**EXERCISE GOAL:** Nothing but the lines from the one with "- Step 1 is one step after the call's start" down to the one with "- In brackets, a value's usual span" should be returned, exactly and with both ends included, from the material below.

**PROVIDED MATERIAL:**
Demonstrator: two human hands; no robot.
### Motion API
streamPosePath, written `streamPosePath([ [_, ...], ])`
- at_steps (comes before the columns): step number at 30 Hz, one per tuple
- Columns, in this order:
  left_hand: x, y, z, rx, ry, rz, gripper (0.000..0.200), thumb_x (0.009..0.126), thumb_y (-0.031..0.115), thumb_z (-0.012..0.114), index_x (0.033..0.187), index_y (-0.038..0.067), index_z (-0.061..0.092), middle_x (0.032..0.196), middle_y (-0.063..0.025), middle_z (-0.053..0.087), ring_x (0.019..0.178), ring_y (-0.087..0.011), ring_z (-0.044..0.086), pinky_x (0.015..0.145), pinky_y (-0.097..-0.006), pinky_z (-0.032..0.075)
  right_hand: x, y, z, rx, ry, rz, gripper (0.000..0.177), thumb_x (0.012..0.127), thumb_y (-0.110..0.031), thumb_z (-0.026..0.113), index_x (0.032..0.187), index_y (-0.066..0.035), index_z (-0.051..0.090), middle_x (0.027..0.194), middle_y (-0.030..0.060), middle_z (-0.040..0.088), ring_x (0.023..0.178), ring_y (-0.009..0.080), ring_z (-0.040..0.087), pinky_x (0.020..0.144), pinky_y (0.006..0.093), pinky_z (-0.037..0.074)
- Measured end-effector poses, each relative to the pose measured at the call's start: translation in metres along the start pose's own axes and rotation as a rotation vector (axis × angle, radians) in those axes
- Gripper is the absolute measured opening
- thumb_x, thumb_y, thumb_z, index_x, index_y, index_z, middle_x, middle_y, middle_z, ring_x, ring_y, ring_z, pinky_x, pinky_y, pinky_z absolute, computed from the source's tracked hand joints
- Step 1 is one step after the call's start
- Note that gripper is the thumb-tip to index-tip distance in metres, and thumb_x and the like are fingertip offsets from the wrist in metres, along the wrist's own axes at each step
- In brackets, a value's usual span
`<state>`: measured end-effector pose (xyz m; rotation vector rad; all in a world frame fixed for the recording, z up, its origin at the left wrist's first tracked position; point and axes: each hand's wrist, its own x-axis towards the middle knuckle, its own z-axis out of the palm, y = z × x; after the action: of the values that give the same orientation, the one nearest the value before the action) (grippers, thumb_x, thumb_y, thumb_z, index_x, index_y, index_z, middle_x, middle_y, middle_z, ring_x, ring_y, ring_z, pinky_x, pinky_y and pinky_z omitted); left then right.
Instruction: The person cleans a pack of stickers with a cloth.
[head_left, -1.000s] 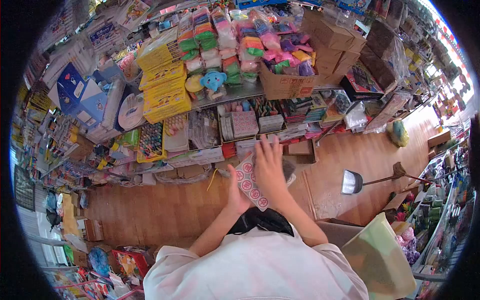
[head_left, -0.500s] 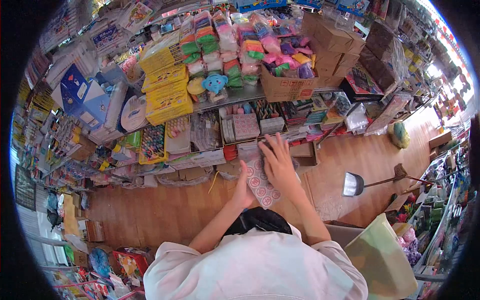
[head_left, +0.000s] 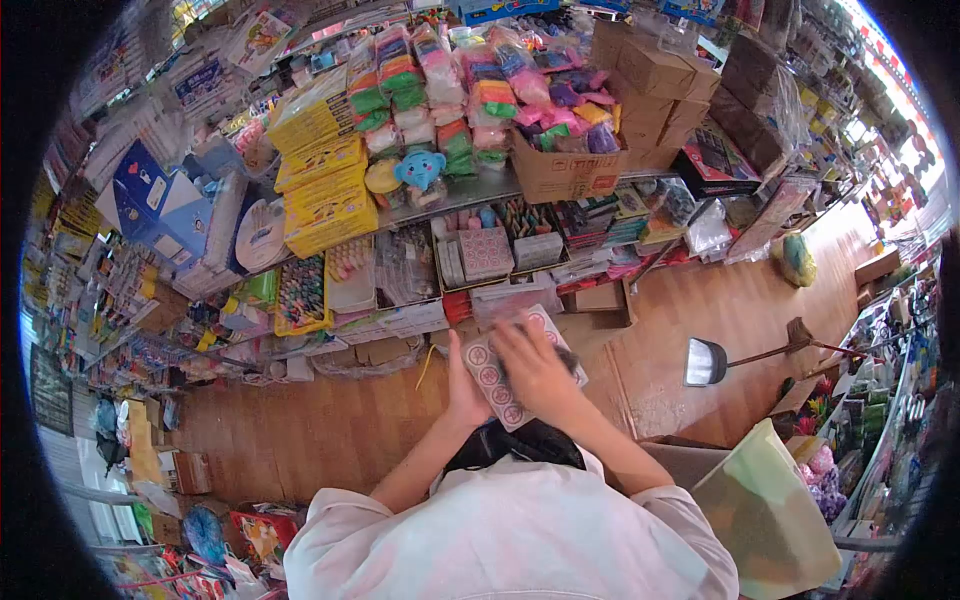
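While fingers [head_left: 528, 352] partly hide pack [head_left: 490, 377], carton [head_left: 568, 174] stands beyond.

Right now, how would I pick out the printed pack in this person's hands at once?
Find the white shirt at bottom centre. Just above it, the left hand holds a pale pack printed with red circles. Unlike the similar pack lying farther up the picture, it is held, the right hand partly covering it.

Stacked yellow boxes [head_left: 328, 210], blue elephant figure [head_left: 420, 170], cardboard carton [head_left: 568, 177], dustpan [head_left: 705, 362] on brown floor [head_left: 290, 430]
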<state>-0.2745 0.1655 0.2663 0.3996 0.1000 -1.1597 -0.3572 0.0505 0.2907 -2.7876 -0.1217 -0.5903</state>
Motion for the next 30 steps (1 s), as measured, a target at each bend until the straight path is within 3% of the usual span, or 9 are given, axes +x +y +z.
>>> streamPosePath([
  [4,0.000,-0.004,0.000,0.040,-0.061,-0.030,0.086,0.082,0.075,0.027,0.136,0.009,0.039,0.135,-0.0113,0.045,0.122,-0.0288,0.046,0.102,-0.0474,0.036,0.003,0.027,-0.003,0.039,0.167,0.285,0.052,0.075,0.000,0.052,0.125,0.009,0.042,0.132,0.0219,0.040,0.132,0.0433,0.025,0.107,0.0545,0.023],
  [8,0.003,-0.010,0.003,0.049,0.016,-0.043,0.090,0.078,0.078,0.033,0.136,0.009,0.040,0.137,-0.0111,0.043,0.125,-0.0296,0.042,0.104,-0.0486,0.032,0.016,-0.004,0.017,-0.002,0.091,0.133,0.053,0.074,-0.001,0.052,0.125,0.010,0.042,0.132,0.0259,0.039,0.130,0.0430,0.028,0.107,0.0532,0.024],
  [10,0.003,-0.021,-0.001,0.225,0.111,0.333,0.082,0.080,0.075,0.036,0.135,0.013,0.041,0.137,-0.0086,0.042,0.127,-0.0250,0.040,0.105,-0.0422,0.033,0.018,-0.036,0.013,0.012,0.065,0.070,0.050,0.077,-0.005,0.050,0.124,0.011,0.042,0.131,0.0255,0.040,0.129,0.0436,0.029,0.107,0.0532,0.024],
  [13,0.000,-0.014,-0.008,0.073,0.226,0.298,0.078,0.081,0.075,0.034,0.126,0.013,0.047,0.121,-0.0074,0.053,0.115,-0.0250,0.051,0.099,-0.0434,0.039,0.012,-0.034,0.006,0.115,0.033,-0.023,0.049,0.079,-0.009,0.049,0.123,0.011,0.043,0.132,0.0249,0.040,0.128,0.0440,0.031,0.108,0.0533,0.024],
  [14,0.000,0.003,-0.018,-0.050,-0.045,0.018,0.075,0.086,0.069,0.033,0.134,0.011,0.042,0.134,-0.0081,0.045,0.123,-0.0222,0.044,0.103,-0.0364,0.037,0.007,-0.027,0.002,0.207,0.024,-0.049,0.050,0.078,-0.009,0.050,0.124,0.010,0.043,0.132,0.0246,0.040,0.128,0.0438,0.032,0.107,0.0533,0.024],
  [20,-0.001,0.004,0.019,0.133,-0.001,0.035,0.085,0.083,0.074,0.030,0.133,0.007,0.043,0.130,-0.0118,0.050,0.117,-0.0282,0.050,0.100,-0.0444,0.038,0.009,0.022,-0.005,0.013,0.191,0.205,0.047,0.075,-0.006,0.052,0.120,0.007,0.048,0.131,0.0226,0.042,0.130,0.0423,0.029,0.107,0.0553,0.024],
  [23,0.000,-0.005,0.024,0.124,0.080,-0.018,0.080,0.084,0.072,0.033,0.130,0.009,0.047,0.126,-0.0106,0.054,0.114,-0.0259,0.053,0.099,-0.0424,0.040,0.017,0.006,0.018,0.073,0.114,0.035,0.046,0.075,-0.007,0.052,0.118,0.008,0.050,0.132,0.0227,0.041,0.132,0.0417,0.027,0.106,0.0560,0.024],
  [25,0.008,-0.015,0.004,-0.371,-0.027,0.133,0.079,0.083,0.073,0.035,0.129,0.010,0.047,0.125,-0.0100,0.054,0.111,-0.0253,0.054,0.098,-0.0422,0.040,0.017,-0.022,0.012,0.048,0.067,0.035,0.045,0.074,-0.008,0.053,0.116,0.008,0.052,0.133,0.0214,0.040,0.132,0.0415,0.026,0.107,0.0556,0.024],
  [30,0.006,0.006,-0.015,0.054,-0.124,0.010,0.078,0.083,0.072,0.032,0.132,0.012,0.044,0.132,-0.0114,0.048,0.121,-0.0270,0.046,0.102,-0.0447,0.036,-0.005,-0.015,-0.005,0.199,0.012,-0.045,0.042,0.075,-0.008,0.055,0.114,0.007,0.053,0.134,0.0190,0.040,0.133,0.0409,0.026,0.106,0.0528,0.026],
])
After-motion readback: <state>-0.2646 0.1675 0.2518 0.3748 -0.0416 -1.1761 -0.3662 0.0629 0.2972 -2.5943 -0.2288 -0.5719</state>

**TASK RESULT:**
- Step 1 is one step after the call's start
- Note that gripper is the thumb-tip to index-tip distance in metres, and thumb_x and the like are fingertip offsets from the wrist in metres, along the wrist's own axes at each step
- In brackets, a value's usual span

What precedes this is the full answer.